Living in a Small Town Small Town vs Big City Living Neighbors Community

I’ve lived both in a small town (population 850) and a large city (population 460,00 and part of a metro area of 3,600,000) and while both have aspects to recommend them, I’ve come to find that small-town life has its advantages. . .

A small town has no traffic problems. I live 22 miles from where I work, and I spend an hour and a half each day just driving to and from.

A small town is full of great people that are your neighbors for life. I have lived in the same house for 13 years, and I do not know a single neighbor by name. It’s not that we’re all unfriendly, it’s just that in a larger city, people tend to keep to themselves.

There’s too much crime in a big city, so much of it that we are desensitized to it. The bank inside the grocery store two blocks from my house has been robbed at gunpoint half a dozen times in the past five years-and I live in a “good” part of town. The last time it happened, I went in to pick up a gallon of milk and saw the crime scene tape. When I asked an employee what occurred, he just shrugged and said, “Oh, someone robbed the bank again.” My response? I rolled my eyes, grabbed my cart and went on into the store.

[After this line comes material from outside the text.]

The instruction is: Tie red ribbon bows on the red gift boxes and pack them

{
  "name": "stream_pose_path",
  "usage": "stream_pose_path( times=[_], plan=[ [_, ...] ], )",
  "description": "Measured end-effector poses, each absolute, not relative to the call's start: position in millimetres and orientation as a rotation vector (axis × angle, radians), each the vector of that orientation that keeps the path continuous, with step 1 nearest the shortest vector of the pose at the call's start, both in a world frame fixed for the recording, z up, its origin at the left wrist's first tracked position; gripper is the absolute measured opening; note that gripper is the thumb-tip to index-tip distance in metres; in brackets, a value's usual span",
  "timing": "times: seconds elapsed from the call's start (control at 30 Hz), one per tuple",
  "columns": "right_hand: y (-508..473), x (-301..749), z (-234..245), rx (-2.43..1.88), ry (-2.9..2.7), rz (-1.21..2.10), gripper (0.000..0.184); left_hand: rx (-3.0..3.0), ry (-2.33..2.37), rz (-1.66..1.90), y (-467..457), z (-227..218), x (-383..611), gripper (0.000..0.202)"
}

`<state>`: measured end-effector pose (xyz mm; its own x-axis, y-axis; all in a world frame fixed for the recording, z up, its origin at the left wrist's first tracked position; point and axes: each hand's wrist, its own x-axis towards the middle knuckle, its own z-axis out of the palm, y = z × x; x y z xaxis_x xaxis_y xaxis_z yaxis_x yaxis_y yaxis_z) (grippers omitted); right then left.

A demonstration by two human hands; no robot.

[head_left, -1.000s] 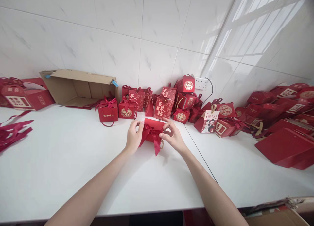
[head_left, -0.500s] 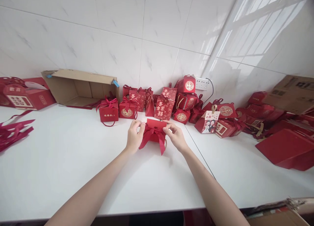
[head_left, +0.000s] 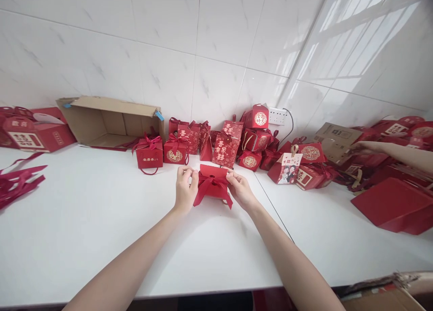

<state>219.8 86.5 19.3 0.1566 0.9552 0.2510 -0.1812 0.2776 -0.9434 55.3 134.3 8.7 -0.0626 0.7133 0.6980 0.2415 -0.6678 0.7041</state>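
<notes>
Both hands are closed down narrow on one small red gift box (head_left: pixel 212 172), which sits on the white worktop (head_left: pixel 84 221) near the middle of my view, just in front of the back row of boxes. I see the left hand (head_left: pixel 185 190) pinching the box's upper left edge between thumb and curled fingers. The right hand (head_left: pixel 239 188) pinches the right side the same way, its fingertips at the end of the bow (head_left: pixel 213 188).

The box looks like matte red card with a folded flap along the top. The bow is darker satin ribbon, and its tails hang down over the front face. The worktop is smooth and white, with a thin dark seam running from beside the right wrist toward the near edge. Glossy white marbled tiles cover the wall behind.

Close behind the box stands a row of red boxes (head_left: pixel 225 146) with gold print and ribbon handles. A brown cardboard carton (head_left: pixel 111 119) lies open on its side at the back left, and loose dark red ribbons (head_left: pixel 18 180) lie at the far left. To the right, another person's bare arm (head_left: pixel 399 154) reaches over a heap of red boxes toward a flattened carton (head_left: pixel 333 137). The bow and both hands hide the box's front and side edges from me.
</notes>
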Motion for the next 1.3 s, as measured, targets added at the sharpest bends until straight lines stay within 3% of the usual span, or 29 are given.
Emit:
stream_pose_path(
  times=[0.33, 0.47, 0.53, 0.93, 1.3],
  plan=[
    [88, 227, 17, -0.892, -1.057, 1.003, 0.032, 1.671, 0.906, 1.441, 129, 15, 54, 0.021],
    [87, 227, 17, -0.893, -1.057, 0.979, 0.035, 1.627, 0.772, 1.235, 132, 13, 53, 0.063],
    [86, 225, 19, -0.898, -1.014, 0.999, 0.037, 1.711, 0.743, 1.203, 132, 11, 54, 0.074],
    [81, 231, 24, -0.955, -0.853, 1.102, 0.032, 2.551, 0.356, 1.755, 120, 10, 59, 0.090],
    [81, 228, 24, -1.043, -0.877, 1.117, 0.033, 2.375, 0.458, 1.746, 118, 10, 62, 0.084]
  ],
)
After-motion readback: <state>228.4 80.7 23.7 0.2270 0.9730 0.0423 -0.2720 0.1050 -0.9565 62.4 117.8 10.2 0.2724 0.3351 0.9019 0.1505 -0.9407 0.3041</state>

In a small town, everyone is in your business, and when you live in a small town, this does not seem like a good thing. I remember one time my brothers and I swiped a few apples from old Mr. Matheny’s tree on the other side of town. When we arrived home, my mother was at the door with her wooden spoon, ready to mete out punishment. Mr. Matheny had seen us, knew who we were and called our parents.
In the area I live in now, the head of the “block watch” (by the way, small towns don’t need block watch-they have a town watch!) got cussed out by the parent of a kid caught vandalizing, for “scaring” the poor boy.
In a small town, when you see a kid doing something wrong, you tell his parents. In a big town, you look the other way, because the parent is likely worse than the kid.

In a small town, church is important. I attend a mega-church, simply out of convenience. It is a decent church, with a good message, but it has the same problem as my neighborhood. I’ve been attending for about eight years, but I do not know anyone there by name.
In a small town, your church is not only a worship center, it is a place of social meetings, of belonging. A person can be baptized, get married and have their funeral all in the same church, surrounded by people they know and love.

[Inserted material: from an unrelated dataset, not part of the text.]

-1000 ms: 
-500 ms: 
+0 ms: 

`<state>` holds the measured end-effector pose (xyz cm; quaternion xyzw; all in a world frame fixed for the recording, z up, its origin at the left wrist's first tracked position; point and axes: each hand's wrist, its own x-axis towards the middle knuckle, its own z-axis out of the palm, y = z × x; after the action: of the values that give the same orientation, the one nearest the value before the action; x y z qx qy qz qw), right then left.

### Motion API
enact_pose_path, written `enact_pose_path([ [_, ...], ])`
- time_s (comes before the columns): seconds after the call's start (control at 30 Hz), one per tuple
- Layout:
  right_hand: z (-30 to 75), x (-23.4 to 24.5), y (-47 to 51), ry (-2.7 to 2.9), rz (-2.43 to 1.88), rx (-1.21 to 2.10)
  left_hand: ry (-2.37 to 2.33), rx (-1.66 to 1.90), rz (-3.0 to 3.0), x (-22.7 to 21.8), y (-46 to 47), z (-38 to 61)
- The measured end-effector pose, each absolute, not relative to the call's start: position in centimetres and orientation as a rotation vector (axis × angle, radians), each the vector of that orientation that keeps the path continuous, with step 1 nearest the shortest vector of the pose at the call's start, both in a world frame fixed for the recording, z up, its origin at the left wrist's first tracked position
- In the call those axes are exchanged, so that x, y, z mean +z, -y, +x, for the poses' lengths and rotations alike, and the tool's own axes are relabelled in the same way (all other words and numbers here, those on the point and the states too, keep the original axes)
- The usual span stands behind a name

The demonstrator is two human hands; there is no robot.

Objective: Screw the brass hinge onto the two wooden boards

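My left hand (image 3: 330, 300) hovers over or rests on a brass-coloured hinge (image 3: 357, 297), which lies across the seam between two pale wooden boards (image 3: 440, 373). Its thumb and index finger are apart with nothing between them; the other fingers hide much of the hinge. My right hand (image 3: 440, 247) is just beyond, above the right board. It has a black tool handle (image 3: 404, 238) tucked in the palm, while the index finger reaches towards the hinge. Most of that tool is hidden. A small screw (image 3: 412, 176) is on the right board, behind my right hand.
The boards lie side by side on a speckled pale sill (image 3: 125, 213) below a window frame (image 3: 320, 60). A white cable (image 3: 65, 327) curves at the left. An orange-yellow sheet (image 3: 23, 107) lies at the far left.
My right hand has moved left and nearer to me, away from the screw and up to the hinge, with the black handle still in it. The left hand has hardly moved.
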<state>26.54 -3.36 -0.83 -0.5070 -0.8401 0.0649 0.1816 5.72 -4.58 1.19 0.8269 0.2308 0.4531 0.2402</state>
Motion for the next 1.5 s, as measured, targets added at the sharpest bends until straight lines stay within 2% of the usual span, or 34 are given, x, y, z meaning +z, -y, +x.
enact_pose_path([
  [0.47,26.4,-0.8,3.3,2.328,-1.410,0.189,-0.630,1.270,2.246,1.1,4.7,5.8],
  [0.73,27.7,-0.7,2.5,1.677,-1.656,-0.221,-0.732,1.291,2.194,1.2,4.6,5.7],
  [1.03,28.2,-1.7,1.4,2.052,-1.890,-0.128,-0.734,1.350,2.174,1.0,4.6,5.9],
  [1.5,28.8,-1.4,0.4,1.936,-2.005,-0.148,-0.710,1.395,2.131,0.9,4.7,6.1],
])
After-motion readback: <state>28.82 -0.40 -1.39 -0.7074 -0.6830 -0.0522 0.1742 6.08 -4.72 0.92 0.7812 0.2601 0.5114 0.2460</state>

Small towns have better schools. The school my son attends has over 850 students, K through 5. Much of the teacher’s time is spent disciplining kids, or trying to teach children that do not speak English fluently, leaving the rest of the class to learn on their own. Teachers don’t stay long at the big schools. In a small town, the teachers tend to stick around. They know the kids before they even hit the classroom. They’ve taught brothers and sisters, they know the community.

The big cities all have a thriving arts scene and plenty to do: museums, theater, zoos, concert venues and more. However, the cost of attending anything like that is exorbitant, between parking and ticket prices, and the longer I live in a metro area, the less I find myself going out of the way to attend such things. There may not have fancy galleries and concerts in a small town, but there are parades and carnivals and county fairs and family-oriented things worth going to, and when you do, you’ll know everyone there.

If you live in a small town, and you feel bored or that your neighbors are too nosy, rejoice! You defintely have the better end of the deal.